- _TRY IT_: Omit pictures and quote the listing below line by line, from its start through the line that holds "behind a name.".

[[ DATASET SECTION open ]]

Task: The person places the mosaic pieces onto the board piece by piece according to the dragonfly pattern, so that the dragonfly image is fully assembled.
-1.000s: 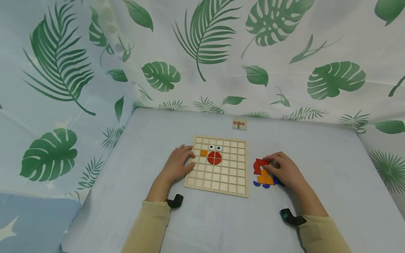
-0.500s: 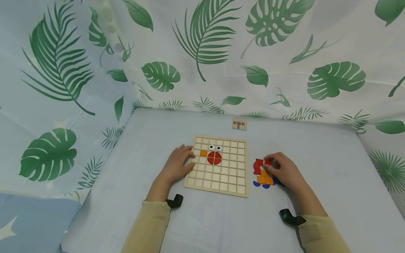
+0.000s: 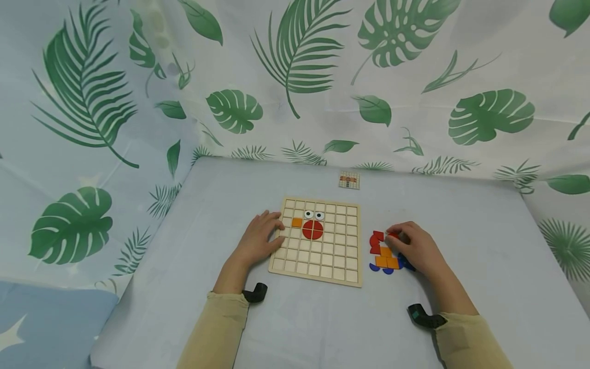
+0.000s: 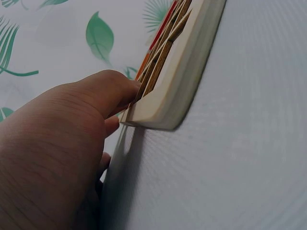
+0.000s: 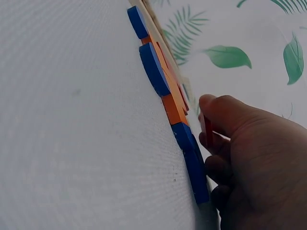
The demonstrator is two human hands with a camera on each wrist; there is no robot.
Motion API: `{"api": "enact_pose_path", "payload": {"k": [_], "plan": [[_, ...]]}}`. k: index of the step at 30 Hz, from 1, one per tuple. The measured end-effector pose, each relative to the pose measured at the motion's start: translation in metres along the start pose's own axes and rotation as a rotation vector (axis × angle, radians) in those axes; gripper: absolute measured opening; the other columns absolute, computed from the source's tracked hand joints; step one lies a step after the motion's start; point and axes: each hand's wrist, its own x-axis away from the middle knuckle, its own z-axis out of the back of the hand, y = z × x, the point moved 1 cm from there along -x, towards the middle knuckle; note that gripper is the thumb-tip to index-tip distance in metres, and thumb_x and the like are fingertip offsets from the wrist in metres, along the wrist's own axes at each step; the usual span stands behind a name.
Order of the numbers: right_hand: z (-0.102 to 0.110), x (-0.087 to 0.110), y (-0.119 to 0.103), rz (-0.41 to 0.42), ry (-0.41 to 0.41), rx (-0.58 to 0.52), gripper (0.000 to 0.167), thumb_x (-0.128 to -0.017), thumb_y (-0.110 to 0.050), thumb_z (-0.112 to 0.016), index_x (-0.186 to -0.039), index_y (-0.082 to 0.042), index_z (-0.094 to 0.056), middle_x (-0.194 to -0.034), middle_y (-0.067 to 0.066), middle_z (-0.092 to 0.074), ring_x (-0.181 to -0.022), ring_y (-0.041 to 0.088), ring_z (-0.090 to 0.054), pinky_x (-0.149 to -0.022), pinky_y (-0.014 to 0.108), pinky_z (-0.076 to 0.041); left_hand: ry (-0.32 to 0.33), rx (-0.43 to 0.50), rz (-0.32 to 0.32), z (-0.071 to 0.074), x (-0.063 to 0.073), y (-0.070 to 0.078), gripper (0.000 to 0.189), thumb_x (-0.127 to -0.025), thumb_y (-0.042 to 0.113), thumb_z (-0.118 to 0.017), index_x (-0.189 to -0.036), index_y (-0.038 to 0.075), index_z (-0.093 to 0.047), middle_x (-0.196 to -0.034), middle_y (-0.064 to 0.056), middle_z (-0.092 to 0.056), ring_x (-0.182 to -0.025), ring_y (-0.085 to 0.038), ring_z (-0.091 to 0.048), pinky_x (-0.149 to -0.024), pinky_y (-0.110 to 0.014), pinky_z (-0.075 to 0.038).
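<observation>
Okay, the red piece (image 5: 207,132) is in your right hand (image 3: 416,249), at the right of the scene, over the far right edge of the loose pieces. The grip there is narrow: thumb and fingertip pinch the piece, which sits clear of the others in the right wrist view; its exact shape is hard to tell.

Just left of and below that hand you've got red pieces (image 3: 374,241), then orange pieces (image 3: 381,262) nearer to you, and blue half-round pieces (image 3: 374,267) along their near side. Longer blue pieces (image 5: 195,177) lie at the right end, partly under your right hand in the head view.

Left of the pile, the gridded wooden board (image 3: 316,246) lies flat on the bench (image 3: 299,323). On it: a red disc (image 3: 313,230) made up of quarters, two white eye pieces (image 3: 319,216) just on its far side, and an orange square (image 3: 297,222) to the left.

Your left hand (image 3: 259,237) rests at the board's left edge, thumb touching the rim; that grip is wide, thumb and fingers spread apart.

Small patterned card (image 3: 349,180) lies beyond the board, on the far side. Leaf-print cloth (image 3: 322,72) hangs behind the bench. Your sleeves (image 3: 214,330) are tan.
</observation>
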Motion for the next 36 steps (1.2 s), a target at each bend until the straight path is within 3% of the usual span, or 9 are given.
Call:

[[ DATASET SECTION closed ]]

- _RESPONSE AREA_:
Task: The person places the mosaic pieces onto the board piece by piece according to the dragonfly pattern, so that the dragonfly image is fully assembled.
-1.000s: 
-0.500s: 
+0.000s: 
+0.000s: 
+0.000s: 
The demonstrator is two human hands with a camera on each wrist; there is no robot.
Motion API: `{"api": "enact_pose_path", "payload": {"k": [_], "plan": [[_, ...]]}}`. k: index of the step at 30 Hz, from 1, one per tuple. The measured end-effector pose, each relative to the pose measured at the motion's start: translation in metres along the start pose's own axes and rotation as a rotation vector (axis × angle, radians) in those axes; gripper: absolute measured opening; the other columns absolute, computed from the source's tracked hand joints; step one lies a step after the motion's start; point and axes: each hand's wrist, its own x-axis away from the middle knuckle, its own z-axis out of the back of the hand, y = z × x, the point moved 1 cm from there along -x, towards the middle knuckle; note that gripper is the thumb-tip to index-tip distance in metres, and thumb_x and the like are fingertip offsets from the wrist in metres, along the wrist's own axes at each step; the usual span stands behind a name.

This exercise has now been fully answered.